The available research on the ProtekDuo cannula is predominantly limited to retrospective cohort studies, which often include a small number of participants. These studies represent the highest level of evidence for assessing the ProtekDuo cannula both independently and in comparison to other tpRVAD devices or configurations. Survival rates at various time points were frequently lower in group 1 studies. However, improvements in hemodynamics and vasopressor and/or inotrope requirements were consistently observed in both group 1 and 2 studies. Both groups of studies reported the occurrence of device- and non-device-related complications at similar rates, including device malposition and cannula migration, thrombotic complications, and the development of tricuspid regurgitation.
Only one study utilized multicenter data from a large registry, offering the benefit of substantial data volume but potentially compromised by the absence of randomization and variability in collection, completeness, and quality. The remaining single-center, retrospective cohort studies exhibit inherent limitations, including variations in patient demographics and clinical practices such as MCS indications, contraindications, and weaning criteria. These factors may limit the generalizability of the findings, introduce potential selection bias, and reduce control over variables due to the lack of a control group or randomization. Furthermore, researcher bias may also affect the objectivity of the data analysis in these retrospective studies. In sum, these limitations affect the overall strength of conclusions that can be made regarding the comparative efficacy of the ProtekDuo cannula compared to other tpRVAD devices or cannulation configurations.

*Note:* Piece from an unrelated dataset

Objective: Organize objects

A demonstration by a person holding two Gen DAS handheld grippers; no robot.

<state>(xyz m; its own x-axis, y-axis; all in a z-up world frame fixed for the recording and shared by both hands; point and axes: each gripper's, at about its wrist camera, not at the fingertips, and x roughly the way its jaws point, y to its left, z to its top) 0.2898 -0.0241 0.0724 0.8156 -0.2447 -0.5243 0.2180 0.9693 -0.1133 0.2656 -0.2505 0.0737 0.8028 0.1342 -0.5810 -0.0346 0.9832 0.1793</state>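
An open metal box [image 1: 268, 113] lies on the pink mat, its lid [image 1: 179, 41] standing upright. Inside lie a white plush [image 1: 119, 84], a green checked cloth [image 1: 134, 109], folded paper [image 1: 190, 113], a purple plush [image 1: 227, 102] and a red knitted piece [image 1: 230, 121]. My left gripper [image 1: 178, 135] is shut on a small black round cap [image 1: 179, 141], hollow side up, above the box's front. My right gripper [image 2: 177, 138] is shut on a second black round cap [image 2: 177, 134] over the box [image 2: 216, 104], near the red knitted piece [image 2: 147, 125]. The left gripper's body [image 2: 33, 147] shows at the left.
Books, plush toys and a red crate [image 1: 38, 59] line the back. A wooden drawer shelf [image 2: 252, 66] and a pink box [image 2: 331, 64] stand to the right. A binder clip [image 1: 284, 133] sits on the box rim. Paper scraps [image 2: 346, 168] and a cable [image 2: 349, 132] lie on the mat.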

3.1. Clinical Use of the ProtekDuo Cannula

The dual-lumen ProtekDuo cannula, known for its innovative design and potential efficacy in treating RVF [4,34,49], is typically placed in the RIJV. The cannula is available in two sizes: 31 French (Fr) and 29 Fr. The unique cannula-within-a-cannula design enables simultaneous, omnidirectional drainage and return of blood through two distinct lumens (Figure 1a–d). The outermost proximal cannula, measuring 28 cm, features 16 circumferential side holes for drainage. The innermost distal cannula, extending the entire length of the cannula, allows for blood return through an end hole and six side holes at the terminal portion (Figure 1a,d). The design allows for the direct bypass of the RV, delivering 4–4.5 L (L) of flow for the 29 Fr, and 4.5–5 L for the 31 Fr cannula, from the right atrium (RA) to the main pulmonary artery (PA) (Figure 1d).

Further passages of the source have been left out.